### INFORMATION PROVIDED

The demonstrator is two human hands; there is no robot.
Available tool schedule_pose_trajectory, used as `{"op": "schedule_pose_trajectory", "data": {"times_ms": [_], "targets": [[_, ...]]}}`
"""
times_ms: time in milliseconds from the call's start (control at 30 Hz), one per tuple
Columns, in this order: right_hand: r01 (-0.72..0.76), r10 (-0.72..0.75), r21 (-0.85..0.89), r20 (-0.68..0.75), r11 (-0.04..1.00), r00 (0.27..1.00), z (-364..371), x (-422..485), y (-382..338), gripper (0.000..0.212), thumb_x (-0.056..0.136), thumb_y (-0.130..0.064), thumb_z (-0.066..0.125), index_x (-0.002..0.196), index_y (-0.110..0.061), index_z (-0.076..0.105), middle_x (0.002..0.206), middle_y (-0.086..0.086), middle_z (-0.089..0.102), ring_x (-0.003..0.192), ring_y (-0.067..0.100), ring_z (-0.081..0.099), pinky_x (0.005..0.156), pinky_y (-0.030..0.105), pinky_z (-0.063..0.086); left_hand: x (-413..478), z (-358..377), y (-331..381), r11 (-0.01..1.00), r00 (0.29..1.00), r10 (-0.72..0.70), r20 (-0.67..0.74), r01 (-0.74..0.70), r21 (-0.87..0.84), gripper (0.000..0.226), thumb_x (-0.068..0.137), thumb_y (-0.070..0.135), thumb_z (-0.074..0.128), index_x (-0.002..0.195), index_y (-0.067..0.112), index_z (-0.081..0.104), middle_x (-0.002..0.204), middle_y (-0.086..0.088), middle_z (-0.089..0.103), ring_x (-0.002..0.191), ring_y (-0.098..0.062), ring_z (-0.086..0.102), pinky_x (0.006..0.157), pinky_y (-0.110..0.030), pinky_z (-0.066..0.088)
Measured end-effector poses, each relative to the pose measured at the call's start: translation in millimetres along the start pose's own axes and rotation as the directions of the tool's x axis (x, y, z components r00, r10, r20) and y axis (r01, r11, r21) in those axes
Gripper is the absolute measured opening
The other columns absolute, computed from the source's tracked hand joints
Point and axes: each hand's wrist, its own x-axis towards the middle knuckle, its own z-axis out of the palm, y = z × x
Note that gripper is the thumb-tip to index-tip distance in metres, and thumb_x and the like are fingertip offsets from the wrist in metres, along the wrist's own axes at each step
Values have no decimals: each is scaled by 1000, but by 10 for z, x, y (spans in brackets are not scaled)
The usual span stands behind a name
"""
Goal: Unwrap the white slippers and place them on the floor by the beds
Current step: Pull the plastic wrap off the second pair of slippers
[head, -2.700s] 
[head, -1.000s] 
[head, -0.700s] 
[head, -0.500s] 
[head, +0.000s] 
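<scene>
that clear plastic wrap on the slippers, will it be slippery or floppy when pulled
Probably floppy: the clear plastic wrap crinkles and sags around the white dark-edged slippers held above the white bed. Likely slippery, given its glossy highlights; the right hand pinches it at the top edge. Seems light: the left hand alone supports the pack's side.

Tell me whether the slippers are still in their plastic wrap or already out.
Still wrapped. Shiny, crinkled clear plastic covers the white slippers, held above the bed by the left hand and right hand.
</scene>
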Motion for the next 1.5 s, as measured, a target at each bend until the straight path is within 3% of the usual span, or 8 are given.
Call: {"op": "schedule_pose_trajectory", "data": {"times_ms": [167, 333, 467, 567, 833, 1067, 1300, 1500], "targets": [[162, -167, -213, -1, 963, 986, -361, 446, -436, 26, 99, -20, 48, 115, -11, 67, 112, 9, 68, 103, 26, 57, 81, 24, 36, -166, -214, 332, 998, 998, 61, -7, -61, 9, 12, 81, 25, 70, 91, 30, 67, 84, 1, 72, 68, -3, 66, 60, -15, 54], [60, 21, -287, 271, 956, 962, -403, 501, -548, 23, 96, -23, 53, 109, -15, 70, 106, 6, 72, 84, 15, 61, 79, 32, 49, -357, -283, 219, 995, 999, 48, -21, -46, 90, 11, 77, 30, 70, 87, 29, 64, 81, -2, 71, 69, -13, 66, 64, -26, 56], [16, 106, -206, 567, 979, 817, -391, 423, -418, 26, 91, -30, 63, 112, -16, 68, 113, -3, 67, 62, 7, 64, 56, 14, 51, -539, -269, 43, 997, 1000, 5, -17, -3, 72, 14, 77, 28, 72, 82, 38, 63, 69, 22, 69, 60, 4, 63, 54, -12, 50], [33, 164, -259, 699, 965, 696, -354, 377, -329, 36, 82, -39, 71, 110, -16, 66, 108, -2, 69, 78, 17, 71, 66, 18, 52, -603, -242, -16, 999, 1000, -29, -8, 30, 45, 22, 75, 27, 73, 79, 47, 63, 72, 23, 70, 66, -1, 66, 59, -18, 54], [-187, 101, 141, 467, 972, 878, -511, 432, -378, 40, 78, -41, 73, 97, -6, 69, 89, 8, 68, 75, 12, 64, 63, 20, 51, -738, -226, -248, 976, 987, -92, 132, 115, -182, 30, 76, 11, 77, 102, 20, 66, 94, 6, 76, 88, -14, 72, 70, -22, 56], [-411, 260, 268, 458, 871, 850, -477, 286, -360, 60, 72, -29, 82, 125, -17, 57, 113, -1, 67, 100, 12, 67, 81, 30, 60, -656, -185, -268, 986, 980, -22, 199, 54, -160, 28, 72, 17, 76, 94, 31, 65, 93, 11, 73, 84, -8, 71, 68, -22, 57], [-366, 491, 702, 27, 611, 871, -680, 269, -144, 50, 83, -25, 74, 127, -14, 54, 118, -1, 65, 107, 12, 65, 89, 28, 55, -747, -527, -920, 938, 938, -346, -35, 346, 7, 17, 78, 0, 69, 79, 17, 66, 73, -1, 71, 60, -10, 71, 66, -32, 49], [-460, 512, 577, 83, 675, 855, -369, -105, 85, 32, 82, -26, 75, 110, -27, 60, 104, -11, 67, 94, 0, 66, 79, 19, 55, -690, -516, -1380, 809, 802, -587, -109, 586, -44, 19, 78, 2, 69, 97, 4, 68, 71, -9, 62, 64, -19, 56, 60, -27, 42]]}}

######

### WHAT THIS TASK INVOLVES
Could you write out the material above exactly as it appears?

### RESULT
The demonstrator is two human hands; there is no robot.
Available tool schedule_pose_trajectory, used as `{"op": "schedule_pose_trajectory", "data": {"times_ms": [_], "targets": [[_, ...]]}}`
"""
times_ms: time in milliseconds from the call's start (control at 30 Hz), one per tuple
Columns, in this order: right_hand: r01 (-0.72..0.76), r10 (-0.72..0.75), r21 (-0.85..0.89), r20 (-0.68..0.75), r11 (-0.04..1.00), r00 (0.27..1.00), z (-364..371), x (-422..485), y (-382..338), gripper (0.000..0.212), thumb_x (-0.056..0.136), thumb_y (-0.130..0.064), thumb_z (-0.066..0.125), index_x (-0.002..0.196), index_y (-0.110..0.061), index_z (-0.076..0.105), middle_x (0.002..0.206), middle_y (-0.086..0.086), middle_z (-0.089..0.102), ring_x (-0.003..0.192), ring_y (-0.067..0.100), ring_z (-0.081..0.099), pinky_x (0.005..0.156), pinky_y (-0.030..0.105), pinky_z (-0.063..0.086); left_hand: x (-413..478), z (-358..377), y (-331..381), r11 (-0.01..1.00), r00 (0.29..1.00), r10 (-0.72..0.70), r20 (-0.67..0.74), r01 (-0.74..0.70), r21 (-0.87..0.84), gripper (0.000..0.226), thumb_x (-0.068..0.137), thumb_y (-0.070..0.135), thumb_z (-0.074..0.128), index_x (-0.002..0.195), index_y (-0.067..0.112), index_z (-0.081..0.104), middle_x (-0.002..0.204), middle_y (-0.086..0.088), middle_z (-0.089..0.103), ring_x (-0.002..0.191), ring_y (-0.098..0.062), ring_z (-0.086..0.102), pinky_x (0.006..0.157), pinky_y (-0.110..0.030), pinky_z (-0.066..0.088)
Measured end-effector poses, each relative to the pose measured at the call's start: translation in millimetres along the start pose's own axes and rotation as the directions of the tool's x axis (x, y, z components r00, r10, r20) and y axis (r01, r11, r21) in those axes
Gripper is the absolute measured opening
The other columns absolute, computed from the source's tracked hand joints
Point and axes: each hand's wrist, its own x-axis towards the middle knuckle, its own z-axis out of the palm, y = z × x
Note that gripper is the thumb-tip to index-tip distance in metres, and thumb_x and the like are fingertip offsets from the wrist in metres, along the wrist's own axes at each step
Values have no decimals: each is scaled by 1000, but by 10 for z, x, y (spans in brackets are not scaled)
The usual span stands behind a name
"""
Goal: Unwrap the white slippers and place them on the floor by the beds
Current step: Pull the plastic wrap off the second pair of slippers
[head, -2.700s] 
[head, -1.000s] 
[head, -0.700s] 
[head, -0.500s] 
[head, +0.000s] 
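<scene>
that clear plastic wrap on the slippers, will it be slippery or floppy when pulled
Probably floppy: the clear plastic wrap crinkles and sags around the white dark-edged slippers held above the white bed. Likely slippery, given its glossy highlights; the right hand pinches it at the top edge. Seems light: the left hand alone supports the pack's side.

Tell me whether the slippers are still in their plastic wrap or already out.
Still wrapped. Shiny, crinkled clear plastic covers the white slippers, held above the bed by the left hand and right hand.
</scene>
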Motion for the next 1.5 s, as measured, a target at each bend until the straight path is within 3% of the usual span, or 8 are given.
Call: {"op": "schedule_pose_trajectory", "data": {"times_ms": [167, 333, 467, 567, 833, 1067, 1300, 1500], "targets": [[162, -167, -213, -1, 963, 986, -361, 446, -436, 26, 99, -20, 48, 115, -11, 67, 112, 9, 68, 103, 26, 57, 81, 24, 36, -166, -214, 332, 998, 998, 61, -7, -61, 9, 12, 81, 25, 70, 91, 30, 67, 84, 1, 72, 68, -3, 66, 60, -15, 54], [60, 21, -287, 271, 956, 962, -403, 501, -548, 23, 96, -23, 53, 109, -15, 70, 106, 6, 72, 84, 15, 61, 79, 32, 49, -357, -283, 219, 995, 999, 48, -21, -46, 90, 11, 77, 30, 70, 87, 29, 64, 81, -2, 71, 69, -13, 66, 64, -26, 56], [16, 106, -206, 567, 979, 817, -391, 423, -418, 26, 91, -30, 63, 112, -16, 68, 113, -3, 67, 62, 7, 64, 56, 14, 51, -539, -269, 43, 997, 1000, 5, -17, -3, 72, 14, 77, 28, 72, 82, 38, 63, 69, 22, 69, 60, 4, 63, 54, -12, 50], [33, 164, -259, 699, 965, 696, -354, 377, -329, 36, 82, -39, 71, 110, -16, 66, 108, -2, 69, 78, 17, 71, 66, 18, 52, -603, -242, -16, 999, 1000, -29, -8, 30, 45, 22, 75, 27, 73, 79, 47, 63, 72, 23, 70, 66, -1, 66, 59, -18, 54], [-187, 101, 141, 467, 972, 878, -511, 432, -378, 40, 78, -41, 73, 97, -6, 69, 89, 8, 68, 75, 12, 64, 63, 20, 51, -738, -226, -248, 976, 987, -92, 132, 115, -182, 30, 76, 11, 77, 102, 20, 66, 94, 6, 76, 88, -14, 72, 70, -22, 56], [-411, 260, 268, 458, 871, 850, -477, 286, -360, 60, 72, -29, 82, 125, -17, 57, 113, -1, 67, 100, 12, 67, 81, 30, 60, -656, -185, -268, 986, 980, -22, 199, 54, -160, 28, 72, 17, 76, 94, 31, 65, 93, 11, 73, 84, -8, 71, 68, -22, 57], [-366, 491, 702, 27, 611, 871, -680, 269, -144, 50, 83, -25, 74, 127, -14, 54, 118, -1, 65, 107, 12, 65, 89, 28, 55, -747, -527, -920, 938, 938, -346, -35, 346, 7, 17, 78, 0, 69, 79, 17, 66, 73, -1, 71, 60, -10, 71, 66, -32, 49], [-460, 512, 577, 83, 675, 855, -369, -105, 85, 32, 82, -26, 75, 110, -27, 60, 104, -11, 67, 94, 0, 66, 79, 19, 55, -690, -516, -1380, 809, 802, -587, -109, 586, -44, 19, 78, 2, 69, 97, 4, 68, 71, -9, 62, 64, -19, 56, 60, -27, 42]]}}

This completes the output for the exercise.